Free Support Forum - aspose.com

Extracting different types of embedded objects

Dear,

I would like to understand how I can retrieve all embedded objects from the Docx document.
I understand how I can retrieve shapes, but they are only very limited in types.

How can I detect/retrieve an embedded TIFF image?
Would this be using OLEObject/OleControl of some kind?

A small code snippet would be appreciated.

Many thanks.
Patrick

@PatrickVB

Thanks for your inquiry. Please check following code snippet to extract OLE objects and images from Word document.
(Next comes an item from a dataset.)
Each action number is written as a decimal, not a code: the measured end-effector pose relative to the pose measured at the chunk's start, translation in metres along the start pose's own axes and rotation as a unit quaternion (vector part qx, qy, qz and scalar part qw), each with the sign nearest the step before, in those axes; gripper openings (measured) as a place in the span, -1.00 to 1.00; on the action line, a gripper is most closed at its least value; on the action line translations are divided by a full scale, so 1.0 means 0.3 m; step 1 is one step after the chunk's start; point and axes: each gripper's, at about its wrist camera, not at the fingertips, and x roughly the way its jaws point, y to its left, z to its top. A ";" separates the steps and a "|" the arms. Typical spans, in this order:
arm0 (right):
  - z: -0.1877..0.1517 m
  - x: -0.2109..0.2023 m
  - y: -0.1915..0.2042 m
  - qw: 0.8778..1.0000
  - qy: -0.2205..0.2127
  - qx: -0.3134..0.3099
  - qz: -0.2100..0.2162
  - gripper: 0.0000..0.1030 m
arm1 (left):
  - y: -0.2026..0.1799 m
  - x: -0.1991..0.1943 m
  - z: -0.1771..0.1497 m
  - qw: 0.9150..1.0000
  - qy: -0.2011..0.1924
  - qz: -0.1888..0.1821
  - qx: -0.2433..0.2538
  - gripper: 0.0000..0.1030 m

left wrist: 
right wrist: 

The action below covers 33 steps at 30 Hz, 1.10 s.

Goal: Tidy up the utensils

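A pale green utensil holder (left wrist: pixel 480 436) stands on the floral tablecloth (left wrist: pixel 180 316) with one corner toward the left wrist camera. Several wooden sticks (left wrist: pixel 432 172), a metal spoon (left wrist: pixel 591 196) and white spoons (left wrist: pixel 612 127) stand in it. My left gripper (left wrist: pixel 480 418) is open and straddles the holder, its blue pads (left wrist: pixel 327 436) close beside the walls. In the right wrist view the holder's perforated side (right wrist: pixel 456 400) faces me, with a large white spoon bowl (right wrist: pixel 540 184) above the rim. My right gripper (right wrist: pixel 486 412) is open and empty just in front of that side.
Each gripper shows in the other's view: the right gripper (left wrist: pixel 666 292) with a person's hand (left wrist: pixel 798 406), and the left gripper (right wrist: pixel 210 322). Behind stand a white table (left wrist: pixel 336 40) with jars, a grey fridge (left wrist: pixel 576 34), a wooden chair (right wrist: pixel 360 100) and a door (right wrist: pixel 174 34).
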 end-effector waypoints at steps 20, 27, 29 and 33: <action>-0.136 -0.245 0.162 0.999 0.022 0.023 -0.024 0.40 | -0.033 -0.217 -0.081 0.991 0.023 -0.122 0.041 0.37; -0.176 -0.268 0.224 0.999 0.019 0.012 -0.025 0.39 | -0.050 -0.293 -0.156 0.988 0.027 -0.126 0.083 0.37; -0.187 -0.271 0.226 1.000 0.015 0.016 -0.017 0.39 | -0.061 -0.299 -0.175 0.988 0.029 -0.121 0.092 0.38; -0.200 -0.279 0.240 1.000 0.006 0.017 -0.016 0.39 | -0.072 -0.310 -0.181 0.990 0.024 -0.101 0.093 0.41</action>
Please note currently Aspose.Words does not support to extract TIFF image. However as a workaround you may check Unknown type and save it as PNG. We have already logged an issue WORDSNET-15524 for TIFF image extraction. We have linked your post to the issue id and will notify you as soon as it is resolved.

Document doc = new Document("Doc_with_tiff.docx");

NodeCollection shapes = doc.GetChildNodes(NodeType.Shape, true);
int imageIndex = 0;
foreach (Shape shape in shapes)
{
    // ole objects
    if (shape.OleFormat != null)
    {
        Console.Out.WriteLine(shape.OleFormat.SuggestedExtension);
        shape.OleFormat.Save(String.Format("E:\\Data\\out_{0}.{1}", imageIndex++, shape.OleFormat.SuggestedExtension));
    }
    // images
    if (shape.HasImage)
    {
        if (shape.ImageData.ImageType.ToString() == "Unknown")
        {
            string imageFileName = string.Format("E:/Data/" +
                    "Image.ExportImages.{0}_out{1}", imageIndex, ".PNG");
            shape.ImageData.Save(imageFileName); }
        else
        {
            string imageFileName = string.Format("E:/Data/" +
                "Image.ExportImages.{0}_out{1}", imageIndex, FileFormatUtil.ImageTypeToExtension(shape.ImageData.ImageType));
            shape.ImageData.Save(imageFileName);
        }
        imageIndex++;
    }
}

Best Regards,

Many thanks for your answer.

In case I would like to have more certainty about the fact that the image is effectively TIFF, I could use probably a mime type detection library or something similar.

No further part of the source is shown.